Food Safety Research Center (Salt), Semnan University of Medical Sciences, Semnan, Iran.
Department of Food Technology Research, Faculty of Nutrition Sciences and Food Technology, National Nutrition and Food Technology Research Institute, Shahid Beheshti University of Medical Sciences, Tehran, Iran.
Probiotics Antimicrob Proteins. 2022 Jun;14(3):464-475. doi: 10.1007/s12602-021-09810-7. Epub 2021 Jun 15.

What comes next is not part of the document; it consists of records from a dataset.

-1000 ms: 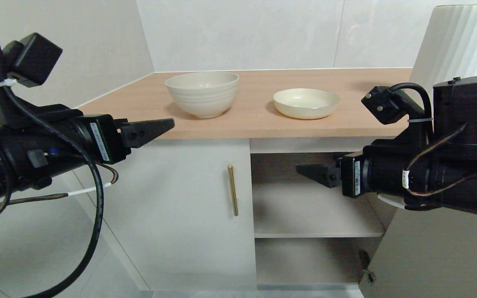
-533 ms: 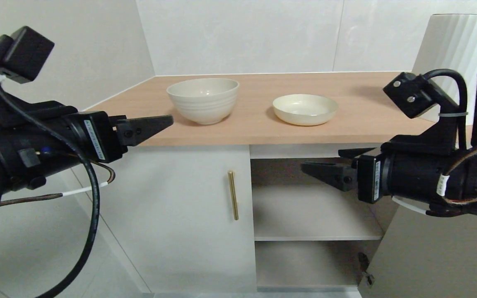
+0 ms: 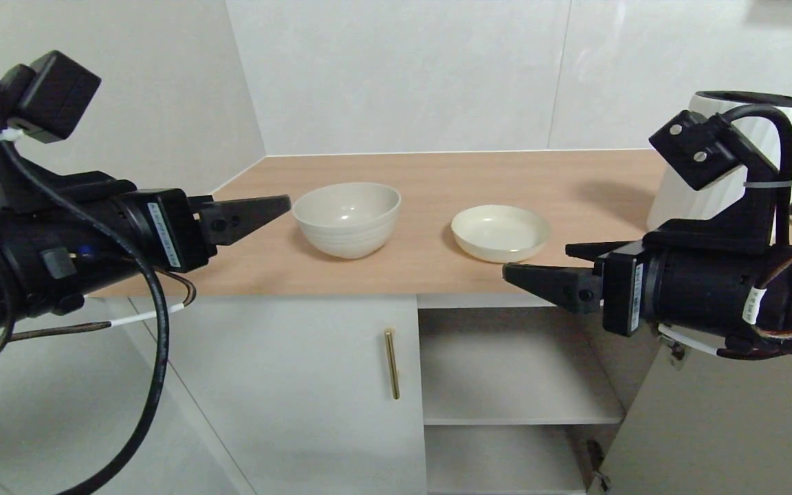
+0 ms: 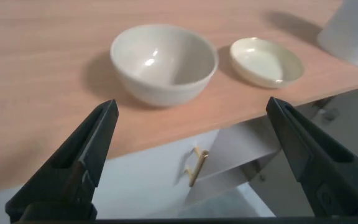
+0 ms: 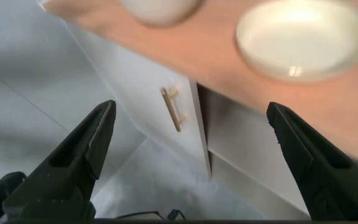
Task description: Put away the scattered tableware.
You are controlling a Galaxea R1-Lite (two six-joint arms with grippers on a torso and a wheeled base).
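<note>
Tool on the left arm is hanging released, its fingers spread wide and gripping nothing, short of the counter at its 9 o'clock end. The right tool is likewise gaping open and empty, sitting just off the counter's front edge at about 5 o'clock.

The deep bowl is standing upright near the counter's middle, lying toward 2 o'clock from the left tool, which is the nearer arm for it. The shallow dish is resting well apart from the bowl, at its 3 o'clock side, and is lying close at 11 o'clock from the right tool, so that arm is looking the likelier one to take it. Both pieces are round, so neither is offering a long axis; I judge a rim pinch from any side would serve.

The bowl is showing a cream glaze with faint ribbing round its wall; the dish is looking pale, glossy and low-walled, both empty.

Below, the cabinet's right compartment is standing open, its shelf bare, beside the closed door with a brass handle.
</note>
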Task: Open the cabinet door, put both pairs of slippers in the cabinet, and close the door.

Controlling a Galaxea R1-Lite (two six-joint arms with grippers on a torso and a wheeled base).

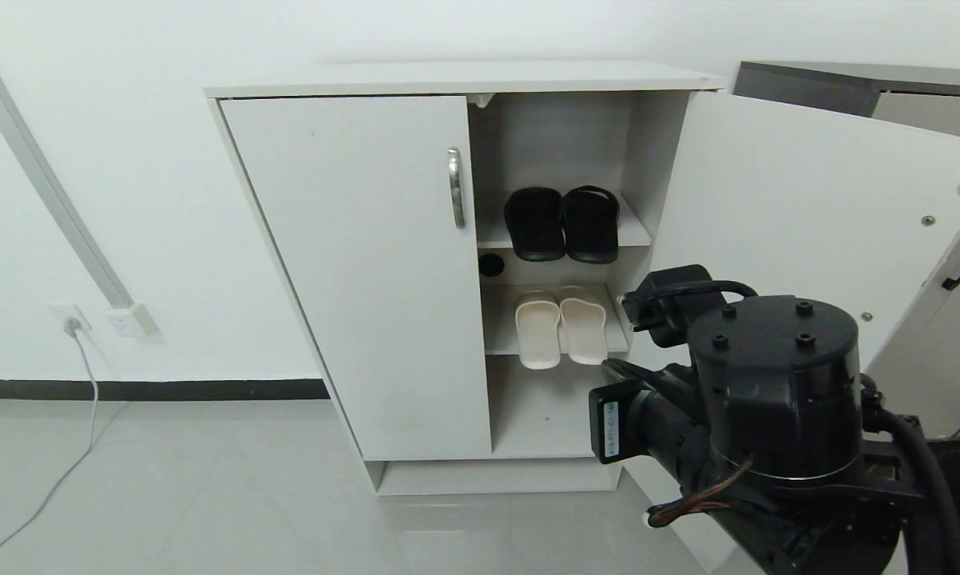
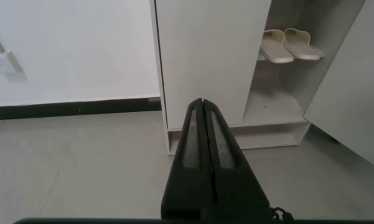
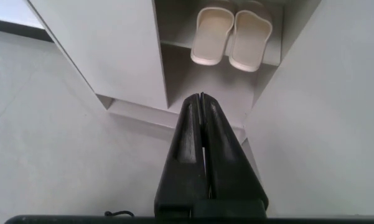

In this study, the ability of various lactic acid bacteria was assessed in removing benzo[a]pyrene (BaP) from contaminated phosphate buffer saline (PBS). Response surface methodology (RSM) was performed using Box-Behnken design to investigate the effect of four independent variables including pH (5-7), incubation time (1-24 h), cell density (10-10 cfu/mL), and initial BaP concentration (5-15 mg/kg) at three levels to evaluate in vitro removal of BaP as response. The results showed that all the tested strains were able to remove BaP from PBS and this reduction was entirely strain-specific. Bifidobacterium lactis BB-12 followed by Lactobacillus casei TD10 exhibited the lowest binding ability while the highest binding rate was related to Lactobacillus acidophilus LA-5, Lactobacillus delbrueckii subsp. bulgaricus PTCC 1737, Lactobacillus casei TD4, and Lactobacillus brevis TD3, respectively. Cyclohexane washing weakened BaP-bacteria complex, while this complex was not significantly changed by PBS washing. The results showed that BaP binding rate was influenced by pH, cell density, time, and BaP concentration in linear and quadratic manners. Moreover, there were interactions between cell density and time as well as between time and BaP concentration. The highest BaP-binding rate by L. acidophilus LA-5 was 10 ppm of BaP concentration, pH = 5, cell density of 10 cfu/mL, and an incubation period of 24 h. It can be concluded that a range of pH, time, and microbial population is required to obtain maximum binding efficiency for BaP based on the concentration of the toxin and the species of the bacteria.
在这项研究中,评估了各种乳酸菌从受污染的磷酸盐缓冲盐水 (PBS) 中去除苯并[a]芘 (BaP) 的能力。使用 Box-Behnken 设计进行响应面法 (RSM),以研究包括 pH(5-7)、孵育时间(1-24 小时)、细胞密度(10-10 cfu/mL)和初始 BaP 浓度(5-15 mg/kg)在内的四个独立变量的影响,以评估体外 BaP 的去除率作为响应值。结果表明,所有测试菌株均能从 PBS 中去除 BaP,这种减少完全是菌株特异性的。双歧杆菌 BB-12 紧随其后的是干酪乳杆菌 TD10 表现出最低的结合能力,而最高的结合率与嗜酸乳杆菌 LA-5、德氏乳杆菌保加利亚亚种 PTCC 1737、干酪乳杆菌 TD4 和短乳杆菌 TD3 有关。环己烷洗涤削弱了 BaP-细菌复合物,而 PBS 洗涤对该复合物没有明显影响。结果表明,BaP 结合率受 pH、细胞密度、时间和 BaP 浓度的线性和二次影响。此外,细胞密度和时间之间以及时间和 BaP 浓度之间存在相互作用。嗜酸乳杆菌 LA-5 的最高 BaP 结合率为 10 ppm 的 BaP 浓度、pH = 5、细胞密度为 10 cfu/mL 和孵育时间为 24 小时。可以得出结论,基于毒素浓度和细菌种类,需要一定范围的 pH、时间和微生物种群才能获得最大的 BaP 结合效率。